Energy & Fuels, Vol.34, No.2, 1592-1600, 2020
Prediction of the Insolubility Number and the Solubility Blending Number of Colombian Heavy Crude Oils by H-1 Nuclear Magnetic Resonance and Partial Least Squares
Different indexes have been proposed in the literature to measure the stability and compatibility of crude oil blends, including the insolubility number (I-N), which measures the degree of asphaltene insolubility, and the solubility blending number (S-BN), which measures the ability of the oil to dissolve asphaltenes. In this work, various chemometric models were developed to predict the I-N and S-BN values of Colombian heavy crude oils (degrees API from 6 to 27), in which the integral areas of the resonance signals, from 12 regions of H-1 nuclear magnetic resonance (H-1 NMR) spectra, were correlated with their I-N and S-BN. Correlations between the H-1 NMR spectra and the said properties were found via partial least squares (PLS) regression so as to create the predictive models.

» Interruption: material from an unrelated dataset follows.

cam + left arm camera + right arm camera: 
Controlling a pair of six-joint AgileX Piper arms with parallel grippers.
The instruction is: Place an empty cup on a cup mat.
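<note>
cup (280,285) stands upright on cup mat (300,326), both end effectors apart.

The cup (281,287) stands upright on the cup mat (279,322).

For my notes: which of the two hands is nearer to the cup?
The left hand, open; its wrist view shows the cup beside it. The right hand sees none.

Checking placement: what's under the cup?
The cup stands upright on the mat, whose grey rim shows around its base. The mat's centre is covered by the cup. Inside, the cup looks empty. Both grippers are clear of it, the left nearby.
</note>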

Coefficients of determination (R-2) above 0.92 and cross-validated (CV) predictive correlation coefficients (q(cv)(2)) above 0.86 were attained with the developed PLS prediction models for I-N and S-BN. The use of these NMR-based predictive methods entails a faster estimation of the stability and compatibility of crude oil blends and a more eco-friendly and cheaper methodology compared to conventional methods. From the H-1 NMR data, it is observed that crude oils with a low tendency to precipitate asphaltenes (high S-BN) are those with a high aromatic content and a low content of paraffins.